HIF-2α induces aggravated intervertebral disc degeneration by activating the IL-6/hepcidin-FPN1 axis and promoting ferroptosis in nucleus pulposus cells

Background Intervertebral disc degeneration (IVDD) is one of the main causes of spinal diseases and chronic low back pain. Nucleus pulposus (NP) cells are in a hypoxic environment, and their functions may be regulated by the hypoxia-inducible factor (HIF) family. In recent years, ferroptosis has been confirmed to be closely related to IVDD. HIF-2α plays a key role in hypoxic response, but its mechanism of regulating ferroptosis in IVDD remains unclear. This study aims to explore whether HIF-2α promotes ferroptosis of NP cells by activating the IL-6/hepcidin pathway and inhibiting the expression of iron transporter FPN1. Methods Primary nucleus pulposus cells from rats were cultured under normoxic and hypoxic conditions, with RSL3 and TBHP used as ferroptosis inducers.
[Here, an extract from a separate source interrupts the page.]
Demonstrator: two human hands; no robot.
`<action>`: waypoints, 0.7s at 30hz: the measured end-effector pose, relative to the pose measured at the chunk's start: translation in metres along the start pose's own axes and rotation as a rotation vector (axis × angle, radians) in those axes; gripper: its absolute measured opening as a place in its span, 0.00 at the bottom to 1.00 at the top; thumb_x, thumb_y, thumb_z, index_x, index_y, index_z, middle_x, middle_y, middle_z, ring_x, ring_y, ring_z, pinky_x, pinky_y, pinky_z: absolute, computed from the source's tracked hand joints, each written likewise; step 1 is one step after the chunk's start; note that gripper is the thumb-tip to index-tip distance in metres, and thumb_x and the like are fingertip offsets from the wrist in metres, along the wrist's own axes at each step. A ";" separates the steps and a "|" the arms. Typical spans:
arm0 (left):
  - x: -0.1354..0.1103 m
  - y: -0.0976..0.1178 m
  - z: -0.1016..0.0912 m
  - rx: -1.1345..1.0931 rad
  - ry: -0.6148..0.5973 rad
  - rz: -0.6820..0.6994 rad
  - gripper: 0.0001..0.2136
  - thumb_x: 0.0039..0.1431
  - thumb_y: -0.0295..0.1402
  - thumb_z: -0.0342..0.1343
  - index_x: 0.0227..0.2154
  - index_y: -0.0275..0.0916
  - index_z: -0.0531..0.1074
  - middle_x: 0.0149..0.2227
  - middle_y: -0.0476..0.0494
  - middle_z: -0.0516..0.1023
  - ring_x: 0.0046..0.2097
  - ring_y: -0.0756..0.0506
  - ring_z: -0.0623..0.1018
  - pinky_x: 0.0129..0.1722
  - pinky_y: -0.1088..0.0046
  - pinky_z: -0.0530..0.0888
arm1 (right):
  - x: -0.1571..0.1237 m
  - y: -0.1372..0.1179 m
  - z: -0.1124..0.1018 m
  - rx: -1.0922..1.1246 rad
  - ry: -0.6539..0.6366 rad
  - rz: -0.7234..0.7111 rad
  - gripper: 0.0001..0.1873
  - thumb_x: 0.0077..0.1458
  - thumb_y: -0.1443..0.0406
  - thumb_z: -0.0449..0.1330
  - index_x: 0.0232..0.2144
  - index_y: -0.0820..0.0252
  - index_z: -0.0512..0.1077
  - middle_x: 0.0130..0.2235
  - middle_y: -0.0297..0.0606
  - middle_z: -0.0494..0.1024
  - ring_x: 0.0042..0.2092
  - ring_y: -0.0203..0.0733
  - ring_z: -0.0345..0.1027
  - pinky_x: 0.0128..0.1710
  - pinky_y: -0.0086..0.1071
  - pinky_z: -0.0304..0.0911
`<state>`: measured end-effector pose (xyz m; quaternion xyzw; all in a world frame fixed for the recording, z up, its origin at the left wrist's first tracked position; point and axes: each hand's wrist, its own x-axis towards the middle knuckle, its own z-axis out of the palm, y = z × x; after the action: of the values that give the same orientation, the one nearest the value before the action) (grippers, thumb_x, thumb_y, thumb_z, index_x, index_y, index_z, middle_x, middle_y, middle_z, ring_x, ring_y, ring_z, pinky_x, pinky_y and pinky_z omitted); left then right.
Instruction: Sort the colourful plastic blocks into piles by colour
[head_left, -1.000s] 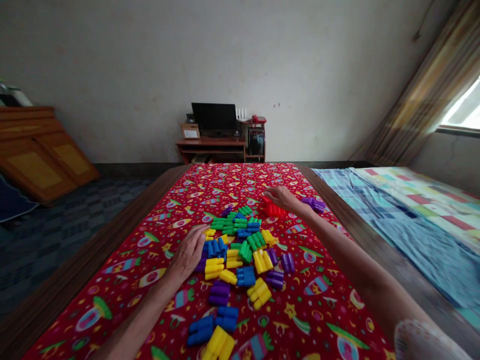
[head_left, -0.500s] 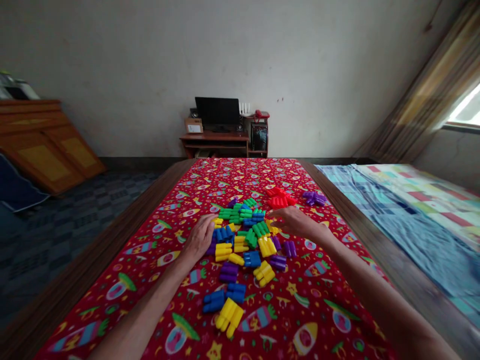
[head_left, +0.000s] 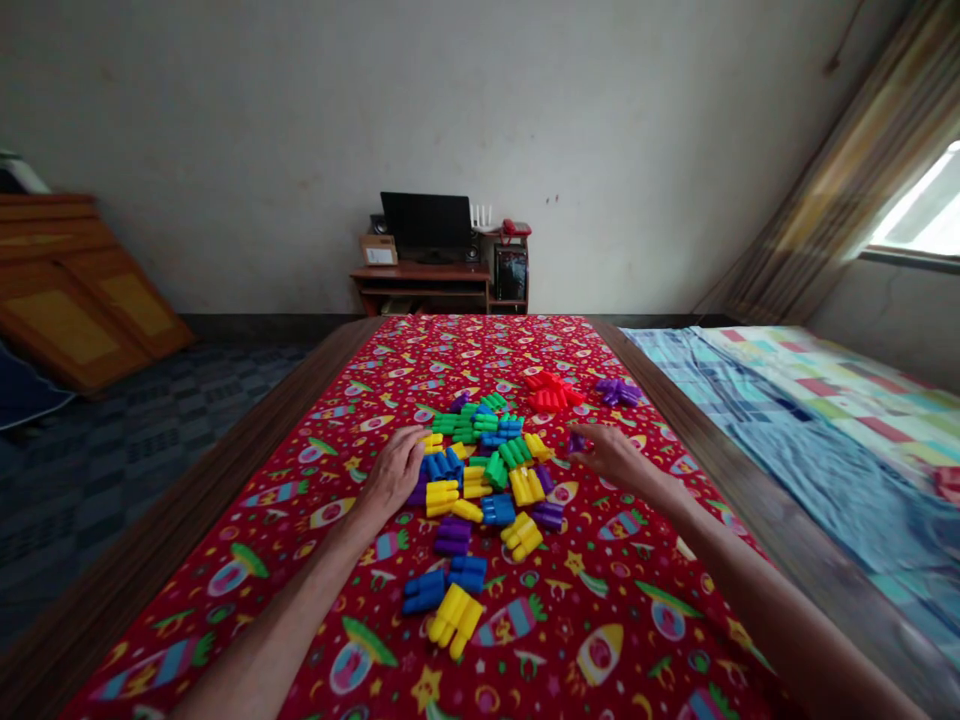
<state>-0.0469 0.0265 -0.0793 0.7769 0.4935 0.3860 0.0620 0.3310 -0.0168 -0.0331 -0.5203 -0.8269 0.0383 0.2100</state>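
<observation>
A heap of plastic building blocks (head_left: 487, 470) in yellow, blue, green and purple lies in the middle of the red patterned tablecloth (head_left: 315, 560). My left hand (head_left: 394, 470) lies flat at the heap's left edge, fingers stretched against blue and yellow blocks. My right hand (head_left: 611, 455) hovers just right of the heap, its fingertips pinched on a small purple block (head_left: 576, 440). Farther back sit a cluster of red blocks (head_left: 551, 392) and a small cluster of purple blocks (head_left: 619, 391), apart from the heap.
Loose blue blocks (head_left: 442, 588) and yellow blocks (head_left: 456, 618) lie nearer to me. The wooden table edge (head_left: 757, 520) runs along the right, with a checked bedspread (head_left: 825, 420) beyond. A desk with a monitor (head_left: 427, 222) stands at the far wall.
My right hand came back from the red cluster to the heap's right side and picked up a purple block lying there. My left hand stayed at the heap's left edge.
</observation>
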 end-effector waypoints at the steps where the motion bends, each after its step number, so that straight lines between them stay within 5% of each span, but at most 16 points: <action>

Cell viability was detected by CCK-8 assay. The expressions of HIF-2α, IL-6 and hepcidin were regulated by siRNA and overexpression plasmids. Gene and protein expressions and their interaction were analyzed by RT-qPCR, Western blot, Co-IP and immunofluorescence. A rat tail vertebra needling-induced IVDD model was established, and MRI assessment, histological staining and biochemical index detection were performed. Results Hypoxia significantly enhances the sensitivity of NP cells to ferroptosis inducers and upregulates the expression of HIF-2α. HIF-2α promotes the transcription of IL-6, thereby activating hepcidin expression, leading to the degradation of FPN1 protein, obstruction of iron efflux, intracellular iron accumulation, enhanced lipid peroxidation, and ultimately inducing ferroptosis. Animal experiments have confirmed that knocking down HIF-2α can significantly alleviate the progression of IVDD, improve tissue pathological changes, and reduce oxidative stress and ferroptosis-related indicators. Conclusion HIF-2α in IVDD promotes ferroptosis by activating the IL-6/hepcidin signaling pathway, inhibiting FPN1 expression, and thereby exacerbating intervertebral disc degeneration. Targeting this pathway may offer a new therapeutic strategy for IVDD.